→ Your goal:
The line containing "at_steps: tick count" marks the end; copy exactly all lines from the start of the material up to and including it.

*** Opening of Data shown ***

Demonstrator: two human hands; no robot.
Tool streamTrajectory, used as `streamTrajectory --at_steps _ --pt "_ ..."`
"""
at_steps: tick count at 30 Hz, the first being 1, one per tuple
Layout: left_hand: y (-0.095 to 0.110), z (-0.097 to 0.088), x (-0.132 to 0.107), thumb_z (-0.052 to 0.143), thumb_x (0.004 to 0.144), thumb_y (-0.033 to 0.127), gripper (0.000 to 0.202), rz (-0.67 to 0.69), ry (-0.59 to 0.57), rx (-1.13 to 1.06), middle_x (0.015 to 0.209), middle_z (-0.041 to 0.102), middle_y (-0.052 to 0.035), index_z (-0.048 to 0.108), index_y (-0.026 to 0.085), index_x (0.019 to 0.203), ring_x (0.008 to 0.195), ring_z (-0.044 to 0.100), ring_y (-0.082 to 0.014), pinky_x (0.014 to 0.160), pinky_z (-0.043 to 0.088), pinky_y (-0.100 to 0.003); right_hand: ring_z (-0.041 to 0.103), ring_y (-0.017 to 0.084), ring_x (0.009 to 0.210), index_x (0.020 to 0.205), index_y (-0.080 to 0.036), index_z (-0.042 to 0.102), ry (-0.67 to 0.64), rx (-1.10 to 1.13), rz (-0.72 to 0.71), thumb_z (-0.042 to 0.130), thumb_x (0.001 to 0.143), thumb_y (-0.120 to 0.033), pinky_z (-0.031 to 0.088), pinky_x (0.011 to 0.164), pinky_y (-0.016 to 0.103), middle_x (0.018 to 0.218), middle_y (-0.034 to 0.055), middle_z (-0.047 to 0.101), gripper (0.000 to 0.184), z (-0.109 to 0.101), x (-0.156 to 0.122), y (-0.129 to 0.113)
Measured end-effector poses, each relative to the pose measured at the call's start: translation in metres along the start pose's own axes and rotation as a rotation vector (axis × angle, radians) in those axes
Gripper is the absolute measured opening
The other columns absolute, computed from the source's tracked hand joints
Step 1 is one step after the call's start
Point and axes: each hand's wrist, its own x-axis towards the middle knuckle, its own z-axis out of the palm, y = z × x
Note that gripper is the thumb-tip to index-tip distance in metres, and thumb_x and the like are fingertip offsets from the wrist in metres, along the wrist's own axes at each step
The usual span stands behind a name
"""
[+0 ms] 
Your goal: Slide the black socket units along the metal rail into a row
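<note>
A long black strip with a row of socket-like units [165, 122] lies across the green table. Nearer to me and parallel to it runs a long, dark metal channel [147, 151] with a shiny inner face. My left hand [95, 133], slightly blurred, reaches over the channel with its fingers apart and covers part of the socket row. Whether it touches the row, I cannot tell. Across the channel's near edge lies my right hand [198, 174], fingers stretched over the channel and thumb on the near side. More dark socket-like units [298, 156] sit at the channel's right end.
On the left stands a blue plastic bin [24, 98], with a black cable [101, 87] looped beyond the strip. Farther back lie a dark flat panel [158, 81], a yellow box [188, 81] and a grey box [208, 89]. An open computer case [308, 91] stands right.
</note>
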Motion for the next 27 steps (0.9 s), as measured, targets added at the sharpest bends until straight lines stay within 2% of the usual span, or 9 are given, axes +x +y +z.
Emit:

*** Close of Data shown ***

→ Exercise solution:
Demonstrator: two human hands; no robot.
Tool streamTrajectory, used as `streamTrajectory --at_steps _ --pt "_ ..."`
"""
at_steps: tick count at 30 Hz, the first being 1, one per tuple

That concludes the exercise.